TASK GOAL: Check each line of the entries below for the string "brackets" and state how many lines have it, with no other text.

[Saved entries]

# # #

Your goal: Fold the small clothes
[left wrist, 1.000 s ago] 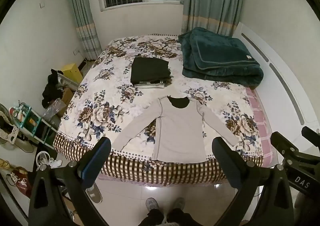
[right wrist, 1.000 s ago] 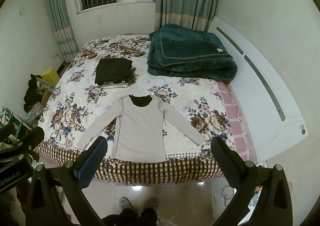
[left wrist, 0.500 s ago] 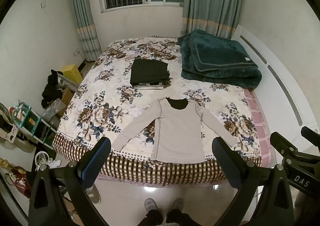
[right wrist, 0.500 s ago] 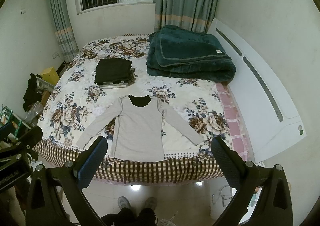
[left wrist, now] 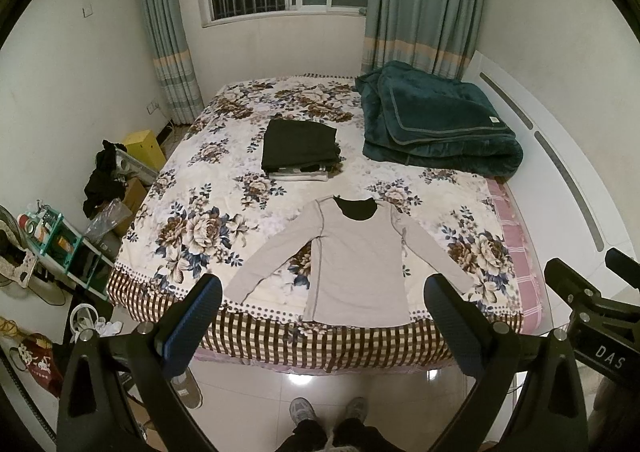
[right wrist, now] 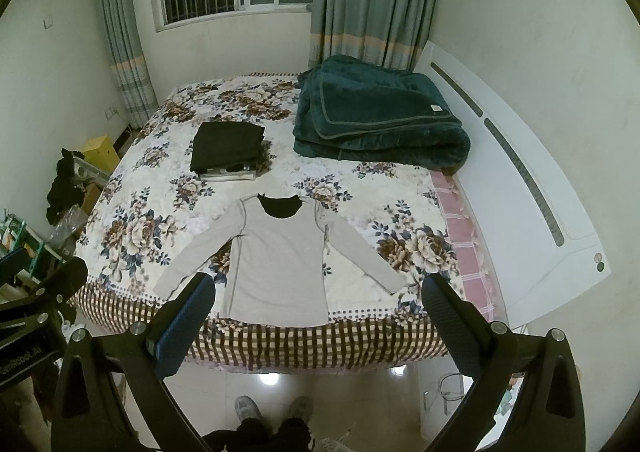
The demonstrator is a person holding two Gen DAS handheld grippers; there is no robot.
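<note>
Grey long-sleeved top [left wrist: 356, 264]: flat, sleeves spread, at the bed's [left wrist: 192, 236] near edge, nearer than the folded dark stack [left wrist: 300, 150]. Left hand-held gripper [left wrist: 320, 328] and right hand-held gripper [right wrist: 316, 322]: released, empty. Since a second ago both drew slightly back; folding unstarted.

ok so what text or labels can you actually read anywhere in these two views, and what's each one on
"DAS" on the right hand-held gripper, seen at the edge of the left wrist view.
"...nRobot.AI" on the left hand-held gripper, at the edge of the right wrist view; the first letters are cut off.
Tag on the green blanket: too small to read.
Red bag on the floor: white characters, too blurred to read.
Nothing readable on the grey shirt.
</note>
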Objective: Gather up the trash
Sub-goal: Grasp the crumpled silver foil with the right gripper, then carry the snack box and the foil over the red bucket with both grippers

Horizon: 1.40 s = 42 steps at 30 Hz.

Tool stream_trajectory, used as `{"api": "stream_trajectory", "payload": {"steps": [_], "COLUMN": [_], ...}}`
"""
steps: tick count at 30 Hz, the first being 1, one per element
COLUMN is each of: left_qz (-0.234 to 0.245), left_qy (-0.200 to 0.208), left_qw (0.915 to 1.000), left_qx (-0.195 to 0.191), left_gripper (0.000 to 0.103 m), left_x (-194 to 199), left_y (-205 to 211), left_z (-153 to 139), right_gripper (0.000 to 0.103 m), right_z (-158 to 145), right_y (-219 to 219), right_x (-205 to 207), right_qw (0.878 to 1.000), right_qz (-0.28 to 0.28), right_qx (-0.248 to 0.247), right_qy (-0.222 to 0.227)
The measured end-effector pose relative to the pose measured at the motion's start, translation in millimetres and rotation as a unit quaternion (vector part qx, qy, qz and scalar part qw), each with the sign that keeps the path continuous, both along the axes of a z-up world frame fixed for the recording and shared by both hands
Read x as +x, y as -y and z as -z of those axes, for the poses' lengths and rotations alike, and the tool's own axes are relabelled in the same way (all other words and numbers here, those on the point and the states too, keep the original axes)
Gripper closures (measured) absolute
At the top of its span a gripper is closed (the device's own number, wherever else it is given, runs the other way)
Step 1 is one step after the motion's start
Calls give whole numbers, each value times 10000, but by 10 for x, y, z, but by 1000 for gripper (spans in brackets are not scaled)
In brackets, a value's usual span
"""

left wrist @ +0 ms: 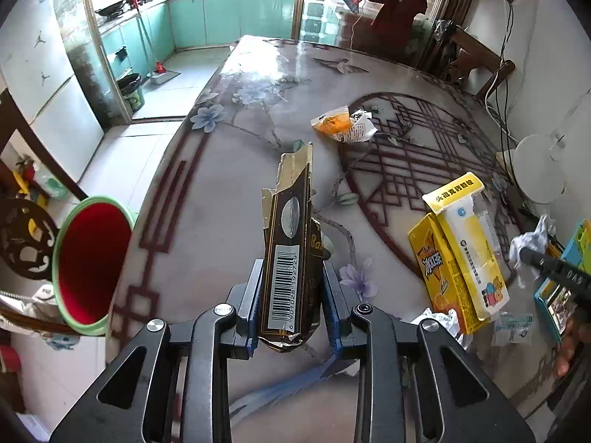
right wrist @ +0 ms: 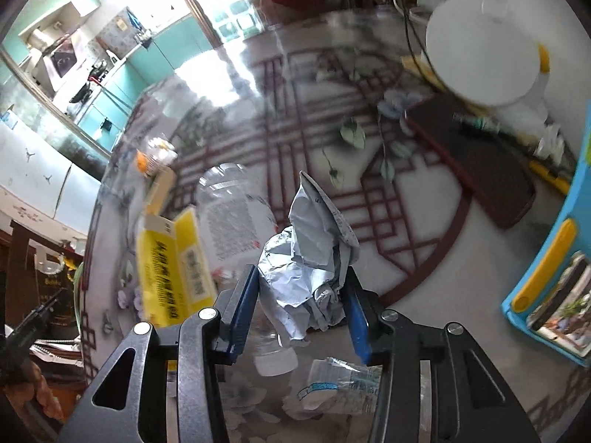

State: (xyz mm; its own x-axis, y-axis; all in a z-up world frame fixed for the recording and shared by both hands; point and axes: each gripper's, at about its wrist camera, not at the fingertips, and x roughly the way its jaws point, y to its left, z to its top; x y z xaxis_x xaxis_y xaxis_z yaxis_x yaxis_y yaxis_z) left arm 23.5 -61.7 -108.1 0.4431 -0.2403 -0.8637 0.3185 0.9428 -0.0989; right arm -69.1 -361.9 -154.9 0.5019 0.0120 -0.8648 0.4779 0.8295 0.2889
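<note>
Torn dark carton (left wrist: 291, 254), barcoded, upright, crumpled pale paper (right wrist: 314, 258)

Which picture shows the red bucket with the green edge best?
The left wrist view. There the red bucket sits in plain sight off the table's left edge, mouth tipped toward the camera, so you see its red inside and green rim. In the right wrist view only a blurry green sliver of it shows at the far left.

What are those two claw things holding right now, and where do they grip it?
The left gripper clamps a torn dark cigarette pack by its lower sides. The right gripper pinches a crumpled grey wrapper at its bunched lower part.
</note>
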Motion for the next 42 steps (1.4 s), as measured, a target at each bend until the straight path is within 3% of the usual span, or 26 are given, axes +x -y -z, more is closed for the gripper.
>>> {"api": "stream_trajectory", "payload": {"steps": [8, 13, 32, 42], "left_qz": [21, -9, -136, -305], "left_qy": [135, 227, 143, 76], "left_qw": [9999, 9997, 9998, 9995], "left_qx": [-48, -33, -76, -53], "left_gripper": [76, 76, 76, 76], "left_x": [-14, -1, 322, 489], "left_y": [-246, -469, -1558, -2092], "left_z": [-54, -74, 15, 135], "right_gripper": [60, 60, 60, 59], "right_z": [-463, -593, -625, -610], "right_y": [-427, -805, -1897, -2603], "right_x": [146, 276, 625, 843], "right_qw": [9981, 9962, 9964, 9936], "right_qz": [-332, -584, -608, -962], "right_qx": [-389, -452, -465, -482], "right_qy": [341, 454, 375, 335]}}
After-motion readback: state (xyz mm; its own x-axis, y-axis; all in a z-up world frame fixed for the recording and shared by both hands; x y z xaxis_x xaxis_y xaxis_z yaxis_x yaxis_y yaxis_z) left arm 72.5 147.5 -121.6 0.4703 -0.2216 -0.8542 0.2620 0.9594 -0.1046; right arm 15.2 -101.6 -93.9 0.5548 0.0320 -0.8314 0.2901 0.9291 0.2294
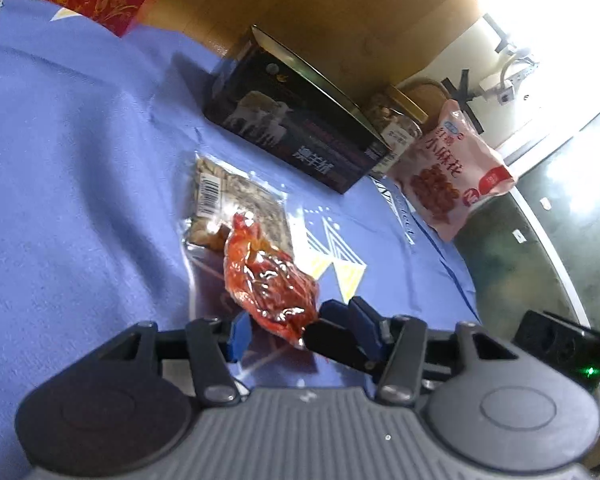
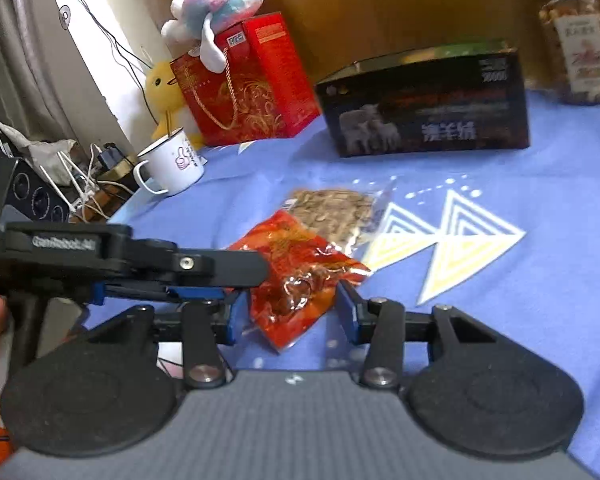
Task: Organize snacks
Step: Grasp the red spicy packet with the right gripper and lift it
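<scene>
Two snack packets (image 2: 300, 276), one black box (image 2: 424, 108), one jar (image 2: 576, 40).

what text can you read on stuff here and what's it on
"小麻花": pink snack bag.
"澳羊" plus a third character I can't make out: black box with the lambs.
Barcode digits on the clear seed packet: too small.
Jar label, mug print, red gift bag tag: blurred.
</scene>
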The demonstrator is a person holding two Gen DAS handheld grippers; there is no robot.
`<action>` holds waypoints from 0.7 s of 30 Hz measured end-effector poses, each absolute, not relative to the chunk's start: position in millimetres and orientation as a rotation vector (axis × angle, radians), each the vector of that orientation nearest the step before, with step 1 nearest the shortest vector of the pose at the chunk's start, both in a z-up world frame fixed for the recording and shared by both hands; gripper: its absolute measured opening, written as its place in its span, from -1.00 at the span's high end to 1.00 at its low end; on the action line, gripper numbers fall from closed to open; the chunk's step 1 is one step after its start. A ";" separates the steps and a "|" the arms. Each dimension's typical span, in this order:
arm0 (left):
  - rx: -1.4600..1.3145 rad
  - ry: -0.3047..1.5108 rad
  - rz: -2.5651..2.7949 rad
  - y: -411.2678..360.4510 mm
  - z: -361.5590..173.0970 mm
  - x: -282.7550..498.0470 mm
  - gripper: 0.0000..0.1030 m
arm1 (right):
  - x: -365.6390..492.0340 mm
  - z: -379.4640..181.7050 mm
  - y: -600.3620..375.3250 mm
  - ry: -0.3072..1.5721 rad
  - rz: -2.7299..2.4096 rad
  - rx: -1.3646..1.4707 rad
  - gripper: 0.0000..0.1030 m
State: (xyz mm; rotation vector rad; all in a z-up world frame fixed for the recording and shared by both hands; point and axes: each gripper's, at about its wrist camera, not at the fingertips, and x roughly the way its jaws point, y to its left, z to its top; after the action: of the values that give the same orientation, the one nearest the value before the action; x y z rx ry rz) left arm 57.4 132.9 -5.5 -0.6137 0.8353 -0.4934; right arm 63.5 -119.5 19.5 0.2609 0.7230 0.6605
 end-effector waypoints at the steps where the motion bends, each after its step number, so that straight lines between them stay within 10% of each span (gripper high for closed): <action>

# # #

WRITTEN ANSWER: 2